英国,初晴坐在客厅里,一脸邪笑的看着哥哥和渃之从楼上下来,黑衣凛然,白衣出尘,出场自带光环的两个人,她都要快被闪瞎眼了,最近的狗粮确实有点多了,莫名想起无比匹配的一句话,黑白自是夫妻。
“你怎么大早上就来了,”森然柔声问,“来找点存在感,不然等你哪天都不记得你有个妹妹了怎么办。”初晴调笑道,“渃哥哥,小心台阶。
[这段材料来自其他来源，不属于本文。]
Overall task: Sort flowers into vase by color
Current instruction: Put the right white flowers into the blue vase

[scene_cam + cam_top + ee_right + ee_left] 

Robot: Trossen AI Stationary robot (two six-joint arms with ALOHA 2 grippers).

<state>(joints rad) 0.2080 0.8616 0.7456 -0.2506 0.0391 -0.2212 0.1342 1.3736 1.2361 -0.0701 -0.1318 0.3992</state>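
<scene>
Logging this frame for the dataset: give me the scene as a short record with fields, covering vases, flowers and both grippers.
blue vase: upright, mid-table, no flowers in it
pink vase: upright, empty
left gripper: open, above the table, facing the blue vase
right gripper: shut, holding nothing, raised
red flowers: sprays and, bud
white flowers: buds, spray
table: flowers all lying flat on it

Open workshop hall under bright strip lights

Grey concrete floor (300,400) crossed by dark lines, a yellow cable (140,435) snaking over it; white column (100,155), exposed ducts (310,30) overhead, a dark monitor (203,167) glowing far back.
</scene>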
”
渃之风轻云淡的脸上少有的红晕,他现在十分明白初晴之前都在说什么,森然立刻搂腰贴上来,柔声问,“还疼吗?”“放开,”直接推开他的手,淡定自若的走到餐桌前,森然很忠犬的帮渃之拿面包,倒牛奶。“怎么还生气了,”手指还没碰到下巴就被某人用手打开了。
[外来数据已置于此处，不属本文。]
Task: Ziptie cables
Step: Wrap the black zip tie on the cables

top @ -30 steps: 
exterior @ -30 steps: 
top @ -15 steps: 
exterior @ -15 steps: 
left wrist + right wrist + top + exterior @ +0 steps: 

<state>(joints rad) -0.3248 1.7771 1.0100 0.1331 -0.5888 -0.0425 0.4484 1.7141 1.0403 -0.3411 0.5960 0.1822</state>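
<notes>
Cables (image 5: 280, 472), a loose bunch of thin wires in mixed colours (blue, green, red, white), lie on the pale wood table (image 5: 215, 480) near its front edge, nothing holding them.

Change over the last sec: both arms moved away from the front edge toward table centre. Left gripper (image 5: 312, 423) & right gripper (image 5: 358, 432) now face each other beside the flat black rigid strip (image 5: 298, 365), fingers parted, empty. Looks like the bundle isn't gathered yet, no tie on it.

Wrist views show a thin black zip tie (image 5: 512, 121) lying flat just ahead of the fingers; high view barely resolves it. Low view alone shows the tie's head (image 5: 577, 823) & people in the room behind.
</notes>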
“别动手动脚,容易教坏初晴。”渃之一脸严肃的家长即视感,“她,她撩的汉比你种的草都多。”森然嫌弃的看了一眼正在看戏的妹妹,“哥哥,你怎么这么污蔑我呢,我可是还没有谈过恋爱的小女孩。”初晴做了一个鬼脸。
“什么草,我种的是药。”渃之无奈的说,好不想跟这人说话,“好好,药,”初晴此时已经趁两人不注意,偷溜上楼,直奔卧室。
“居然比我的房间都干净,”简直就是纤尘不染,嗯,这一定是渃哥哥整理的,当医生的都有严重的洁癖。“真没意思,还想看床戏呢,”今天周末,她特意过来寻乐的,都不给机会,她以为他们最少要睡到中午,就算没有正片,同床共枕的也好。
刚站到窗边,就看到一辆车停到了门口,“原来是长青回来了,怪不得起这么早,”可是,他怎么都没有跟她说一声,缓步下楼,古长青也坐在了餐桌上,“赶了一夜飞机累了吧,你先随便吃点,一会我们在出去聚。”
“好,”刚抬眸就看到了从楼上下来的初晴,温柔一笑,上次分别后,他也想了许久,事情隔了那么多年,初晴当时还小,她怎么会懂,就算当初救她的人不是他,可陪了她这么多年的人也是他,他又何必自怨自艾,他怎么能表白的勇气都没有。
“回来了怎么不说一声,我好去接你。”初晴浅笑,她以不想探究他的目光到底是什么,这么多年,她早就累了,曾经她那么努力的追着他的脚步,却得不到一点回应,如今,她也不知道她当初到底在坚持什么,是否单纯的只是因为他的眼睛。
“没事,我自己开车过来就行。”长青低眸,自从上次初晴去a市之后,他们之间就莫名的开始疏离,以前她跟他说话都是看着他的眼睛,而现在似乎约束了许多。
森然也有些察觉,一边是妹妹,一边是兄弟,自然是相亲相爱的比较好,像他和渃之这样自产自销,可世界上唯有感情的事不易勉强,否则痛苦的是两个人,可他不明白的是,初晴从小时候就开始喜欢他,可为什么会突然变了。